COVID-19 Hospitalizations in Maryland Hit Record High, Along with Cases

By Elizabeth Janney
For the second time in one week, Maryland has reached new levels of COVID-19 cases and hospitalizations.
More than 2,000 coronavirus patients are being treated in Maryland hospitals, state health officials said Wednesday. With 220 COVID-19 patients added in the last day, hospitals statewide are treating 2,046 patients who have tested positive for the virus.
It is the highest number of COVID-19 hospitalizations Maryland has seen since the pandemic began. Previously the record number of coronavirus patients was 1,952 on Jan. 11, before the COVID-19 vaccine was widely available.
Four hospitals in Maryland have declared disasters as COVID-19 patients surge. Anne Arundel Medical Center in Annapolis, the University of Maryland Baltimore Washington Medical Center in Glen Burnie, Upper Chesapeake Medical Center in Bel Air and Harford Memorial Hospital in Havre de Grace have all declared hospital disasters and moved to “crisis standards of care,” meaning they will reduce surgeries, redeploy staff and streamline processes to enable their facilities to handle the demand.
As hospitalizations climb to new heights, the number of new COVID-19 cases reported in a single day in Maryland has surged to a record level too.
In the last 24 hours, state health officials said 10,873 new cases of COVID-19 were confirmed in Maryland.
That shatters the previous record, which was broken last week when the state reported more than 6,800 new cases and saw over 1,500 patients hospitalized with the virus, triggering the Maryland Department of Health to order hospitals to put their pandemic plans into effect.
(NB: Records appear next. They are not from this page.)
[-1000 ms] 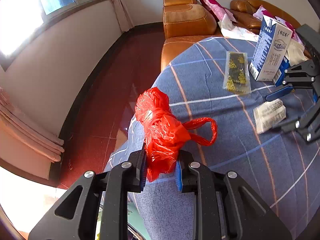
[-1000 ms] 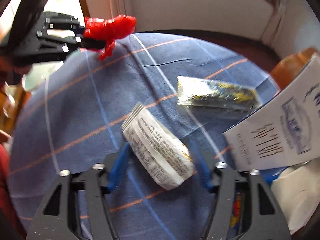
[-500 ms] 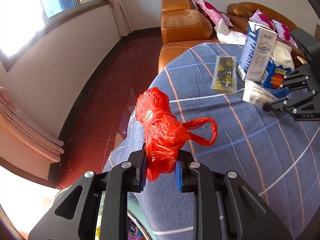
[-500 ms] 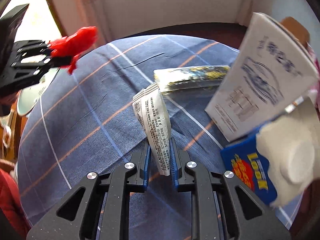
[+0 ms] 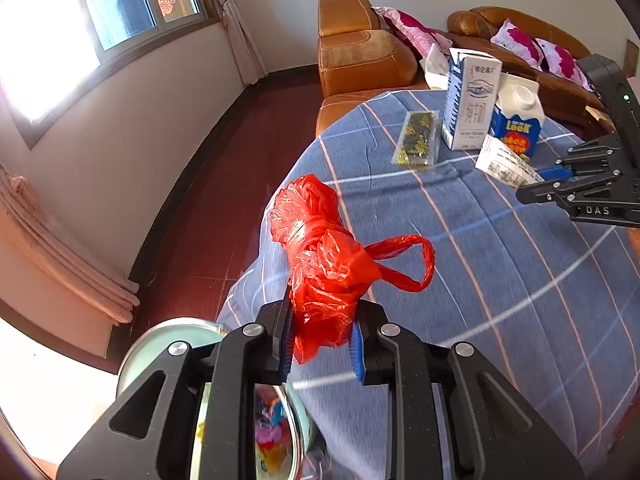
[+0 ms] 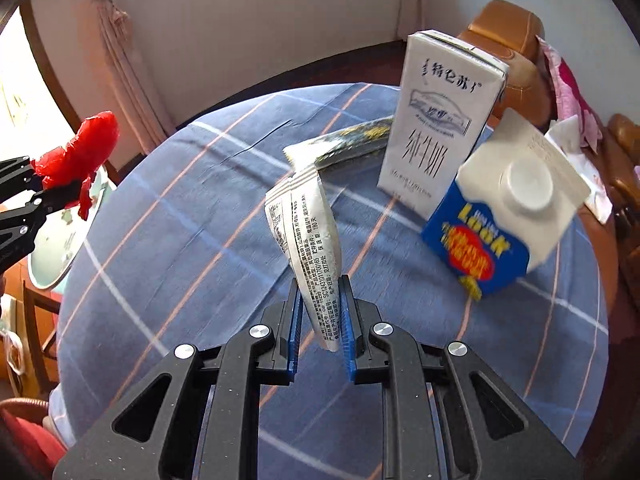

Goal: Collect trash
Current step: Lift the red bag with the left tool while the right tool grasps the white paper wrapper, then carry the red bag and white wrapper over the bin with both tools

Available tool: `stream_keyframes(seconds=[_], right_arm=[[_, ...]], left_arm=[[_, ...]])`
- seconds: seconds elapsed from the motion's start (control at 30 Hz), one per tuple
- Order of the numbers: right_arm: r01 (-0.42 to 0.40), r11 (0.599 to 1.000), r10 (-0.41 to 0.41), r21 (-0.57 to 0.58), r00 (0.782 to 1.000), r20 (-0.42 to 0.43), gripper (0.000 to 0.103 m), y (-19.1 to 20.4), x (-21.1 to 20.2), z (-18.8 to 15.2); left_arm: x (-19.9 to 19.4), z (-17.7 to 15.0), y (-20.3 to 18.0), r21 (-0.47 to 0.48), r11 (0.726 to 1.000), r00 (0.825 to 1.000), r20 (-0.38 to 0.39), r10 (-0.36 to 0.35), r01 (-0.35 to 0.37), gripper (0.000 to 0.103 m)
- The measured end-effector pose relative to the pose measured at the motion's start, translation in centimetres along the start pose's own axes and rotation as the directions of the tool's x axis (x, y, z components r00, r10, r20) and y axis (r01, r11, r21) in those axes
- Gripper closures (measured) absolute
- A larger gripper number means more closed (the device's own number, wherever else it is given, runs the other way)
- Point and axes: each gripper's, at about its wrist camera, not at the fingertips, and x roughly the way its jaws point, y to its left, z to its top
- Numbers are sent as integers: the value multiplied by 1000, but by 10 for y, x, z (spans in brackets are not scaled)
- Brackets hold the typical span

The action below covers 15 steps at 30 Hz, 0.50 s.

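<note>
Two cartons (image 6: 436,136) upright on table (image 6: 180,240); bin (image 5: 168,344) w/ colourful scraps.

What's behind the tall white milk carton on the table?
In the right wrist view, a dark snack packet lies flat behind the tall white milk carton, one end hidden by it. Beyond is the orange sofa. Anything directly behind the carton's base is covered.

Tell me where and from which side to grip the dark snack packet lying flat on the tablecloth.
Grip the dark snack packet by one short sealed end, coming from above with the hand-held gripper tilted down. It lies flat on the blue checked tablecloth, so a side approach likely finds no edge. Take the end nearer the table's edge: the tall white milk carton stands close beside the other.
</note>
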Motion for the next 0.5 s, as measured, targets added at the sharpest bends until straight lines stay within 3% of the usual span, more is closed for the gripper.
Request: stream_keyframes(seconds=[0.5], right_arm=[[-50, 997, 50, -63, 999, -2, 85, 90, 5, -15]], left_arm=[[-36, -62, 27, -31, 998, 999, -24, 47, -47, 81]])
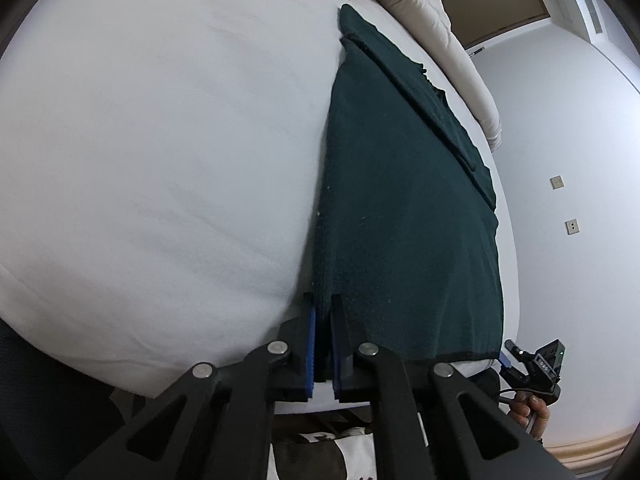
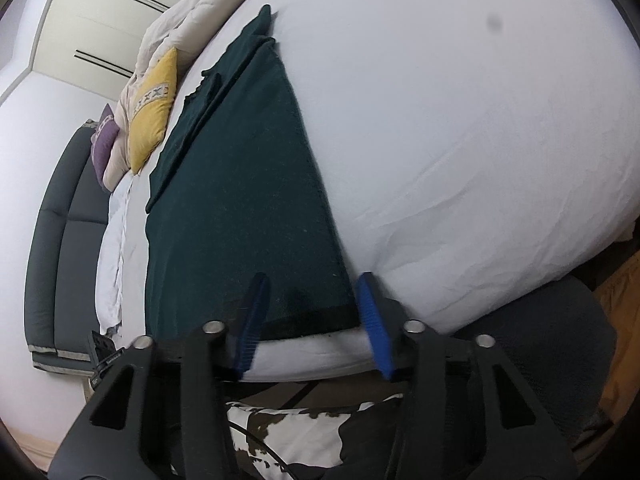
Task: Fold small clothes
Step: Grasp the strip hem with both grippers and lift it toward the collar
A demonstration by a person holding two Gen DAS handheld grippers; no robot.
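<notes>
Now: dark green garment pinned at its near corners

Flat on the white bed sheet [image 1: 160,160], a dark green knitted garment [image 1: 400,220], long and narrow, running away from the near mattress edge toward the far side. One sleeve folded back over the body along the far part. Near left corner of the hem clamped between the blue pads of the left gripper [image 1: 325,344], jaws drawn together on the cloth. At the near right corner, the right gripper [image 2: 316,320] with jaws apart, straddling the hem: left pad over the fabric, right pad just outside the garment's edge, over the sheet; no pinch on the cloth visible. Beyond the garment, a yellow square cushion [image 2: 154,108] beside a cream rumpled duvet [image 2: 188,16], and a small purple cushion [image 2: 103,140] next to a dark grey padded headboard [image 2: 60,220]. Below the mattress edge, a black-and-white patterned cloth [image 2: 304,424].
</notes>
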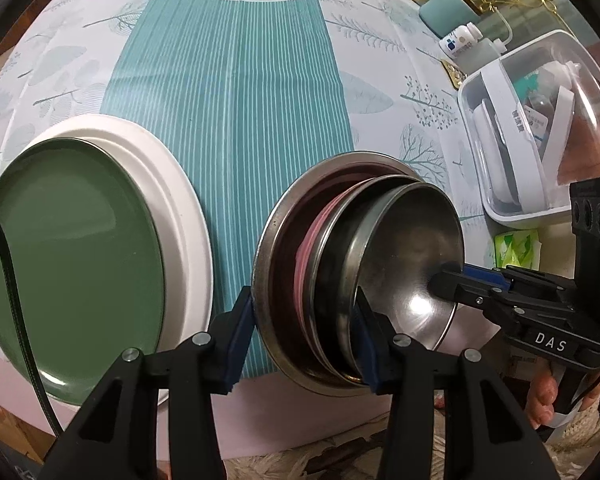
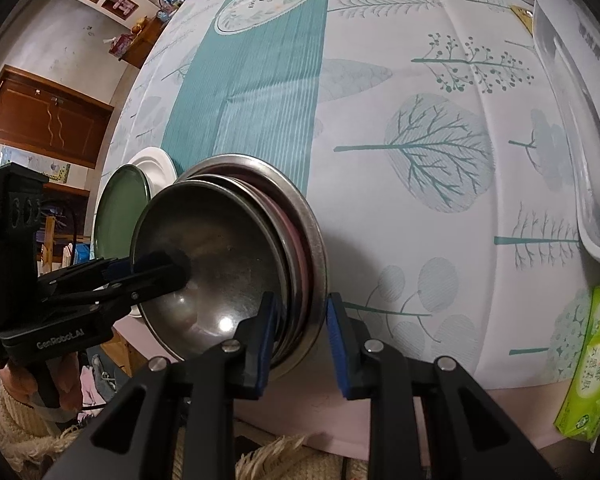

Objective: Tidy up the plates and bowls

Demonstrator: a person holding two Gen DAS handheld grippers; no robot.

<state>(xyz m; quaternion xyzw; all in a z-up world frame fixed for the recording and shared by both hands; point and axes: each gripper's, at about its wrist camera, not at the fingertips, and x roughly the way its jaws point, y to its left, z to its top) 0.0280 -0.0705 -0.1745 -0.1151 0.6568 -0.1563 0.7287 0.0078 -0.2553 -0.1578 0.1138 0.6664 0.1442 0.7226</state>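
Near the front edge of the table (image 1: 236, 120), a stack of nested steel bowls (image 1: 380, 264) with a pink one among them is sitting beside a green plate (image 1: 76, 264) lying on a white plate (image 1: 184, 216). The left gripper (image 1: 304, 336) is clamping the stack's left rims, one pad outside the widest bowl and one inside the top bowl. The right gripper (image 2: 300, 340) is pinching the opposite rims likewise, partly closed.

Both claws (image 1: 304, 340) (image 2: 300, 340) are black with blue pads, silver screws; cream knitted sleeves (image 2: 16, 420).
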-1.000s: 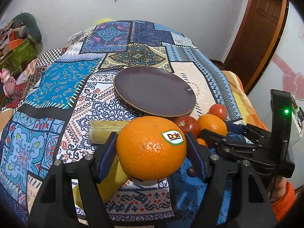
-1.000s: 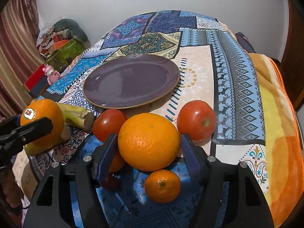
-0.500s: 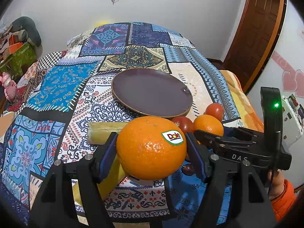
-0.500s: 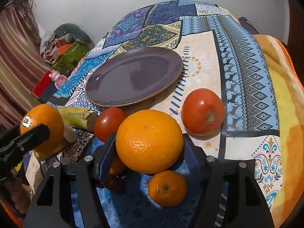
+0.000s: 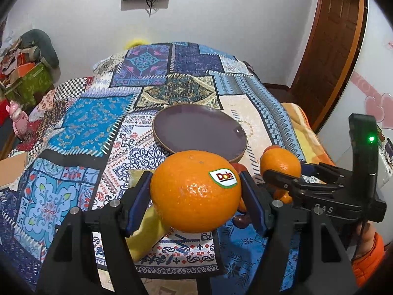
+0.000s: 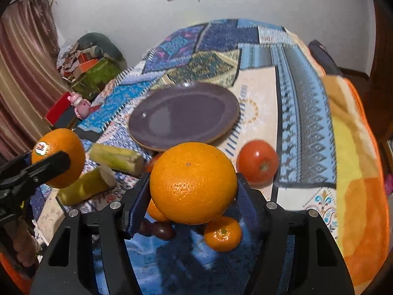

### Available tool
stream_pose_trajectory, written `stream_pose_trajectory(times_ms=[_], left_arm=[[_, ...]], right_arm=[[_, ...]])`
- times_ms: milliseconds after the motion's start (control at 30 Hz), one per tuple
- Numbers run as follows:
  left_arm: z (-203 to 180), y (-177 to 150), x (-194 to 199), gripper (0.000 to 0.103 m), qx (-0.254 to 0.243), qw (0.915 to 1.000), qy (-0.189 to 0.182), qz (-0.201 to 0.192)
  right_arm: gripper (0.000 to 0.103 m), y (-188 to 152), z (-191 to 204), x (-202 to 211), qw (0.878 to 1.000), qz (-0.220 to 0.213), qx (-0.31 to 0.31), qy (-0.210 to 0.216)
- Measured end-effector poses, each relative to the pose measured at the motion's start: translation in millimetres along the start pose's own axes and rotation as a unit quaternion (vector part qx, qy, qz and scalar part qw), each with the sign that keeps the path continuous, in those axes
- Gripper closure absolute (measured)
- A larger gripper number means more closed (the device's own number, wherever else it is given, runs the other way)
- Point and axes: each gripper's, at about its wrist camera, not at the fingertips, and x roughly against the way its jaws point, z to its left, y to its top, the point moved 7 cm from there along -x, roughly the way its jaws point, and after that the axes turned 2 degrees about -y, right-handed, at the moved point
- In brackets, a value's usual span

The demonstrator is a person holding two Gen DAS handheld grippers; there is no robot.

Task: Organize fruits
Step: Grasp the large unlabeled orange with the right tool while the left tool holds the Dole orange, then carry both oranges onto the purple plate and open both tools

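My left gripper is shut on a large orange with a Dole sticker and holds it above the patterned cloth; it also shows in the right wrist view. My right gripper is shut on a second large orange, lifted off the cloth; it shows in the left wrist view too. An empty purple plate lies beyond both. Below the right gripper lie a small mandarin, a red tomato and a dark grape-like fruit.
Two yellow-green cane pieces lie left of the fruit pile. The table carries a patchwork cloth with an orange blanket edge at the right. Boxes and a pink toy stand off the left side.
Both grippers have risen with their oranges and pulled back from the plate. The right orange has lifted off the fruit pile, uncovering the mandarin beneath.
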Motion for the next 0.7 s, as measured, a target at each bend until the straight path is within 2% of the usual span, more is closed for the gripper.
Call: stream_pose_trajectory(times_ms=[333,700], left_arm=[[0,25,18,0.033,-0.018,0.9994,0.003,-0.029],[7,67,8,0.033,-0.025,0.9986,0.006,-0.047]], right_arm=[[0.041,32,18,18,0.999,-0.047,0.022,-0.01],[0.041,82,30,23,0.993,-0.095,0.06,-0.03]])
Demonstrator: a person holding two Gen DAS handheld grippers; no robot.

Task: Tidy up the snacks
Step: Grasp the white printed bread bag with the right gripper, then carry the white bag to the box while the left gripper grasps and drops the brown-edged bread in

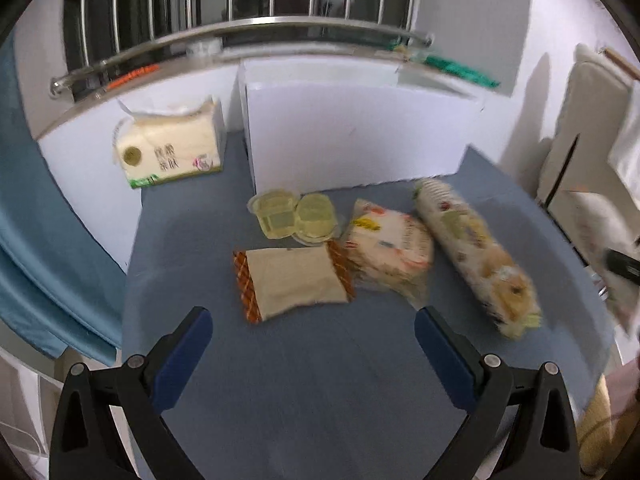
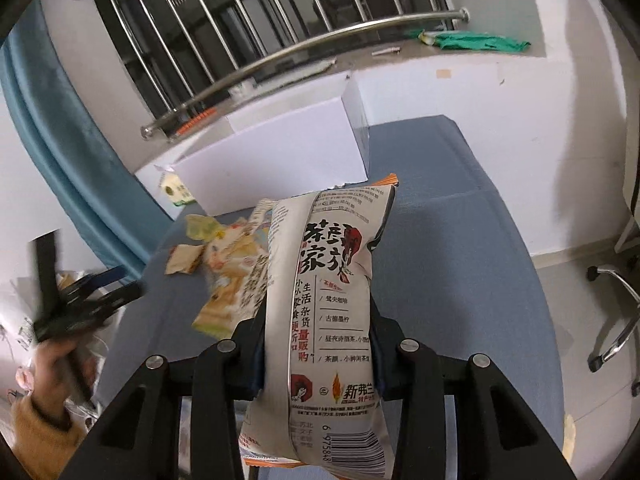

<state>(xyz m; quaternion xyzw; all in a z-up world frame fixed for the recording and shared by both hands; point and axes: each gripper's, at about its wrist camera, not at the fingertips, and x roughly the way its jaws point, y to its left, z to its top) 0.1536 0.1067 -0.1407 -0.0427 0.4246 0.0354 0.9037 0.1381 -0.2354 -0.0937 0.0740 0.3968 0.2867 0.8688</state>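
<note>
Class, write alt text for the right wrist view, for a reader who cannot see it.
The right tongs are shut on a white snack bag printed with black and red Chinese text, held above a blue table. More snack packets lie to the left, before a white box.

On the grey-blue tabletop point(image 1: 280, 380) lie a beige packet point(image 1: 294, 284) with orange-checked ends, two pale yellow tubs point(image 1: 294, 216), a cream tissue pack point(image 1: 170, 150) near the far left corner, and a white, possibly floral-printed roll point(image 1: 476, 252), blurred.
</note>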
The surge in cases comes weeks after the introduction of the highly contagious omicron variant of COVID-19, which was first reported in Maryland on Dec. 3.
Gov. Larry Hogan said the state was monitoring the surge.
“With hospitalizations and deaths our primary focus, we have already taken a number of emergency actions in preparation for this surge,” Hogan said in a statement.
On Dec. 17, the Maryland Department of Health ordered hospitals to make beds available and established a Surge Operation Center, and on Dec. 23, hospitals were given orders to put their pandemic plans into effect.
“Under a state health directive, hospitals are required to implement pandemic plans to suspend elective surgeries and manage their patient census. Whatever resources hospital systems have requested, we are providing,” Hogan said. “We have worked closely with our licensing boards to augment the healthcare workforce, and we have committed an additional $100 million for hospitals and nursing homes to address urgent staffing needs.”
Hogan urged people to use common sense and to get vaccinated and boosted.
“The booster shots provide the strongest protection against the highly transmissible Omicron variant,” Hogan said. “The most important thing Marylanders can do is get boosted now.”
A vaccine locator is available through the Centers for Disease Control and Prevention.
“We have the tools, resources, and strategies in place to protect ourselves,” Hogan said in a statement Wednesday. “We are closely monitoring this surge, and will continue to provide updates as additional actions are taken.”
To meet the demand for COVID-19 testing, Hogan said the state began distributing 500,000 at-home rapid test kits through local health departments and BWI Thurgood Marshall International Airport last month and extended hours at state-run testing sites.
“I have mobilized the Maryland National Guard to stand up multiple surge testing sites, and directed state health officials to take whatever steps are necessary to acquire additional at-home rapid test kits,” Hogan said. “We have been calling on the federal government to do more to expand the availability of testing—including invoking the Defense Production Act—but as the president himself has acknowledged, those efforts have fallen short. Regardless, we will do all we can at the state level to further scale up testing operations.”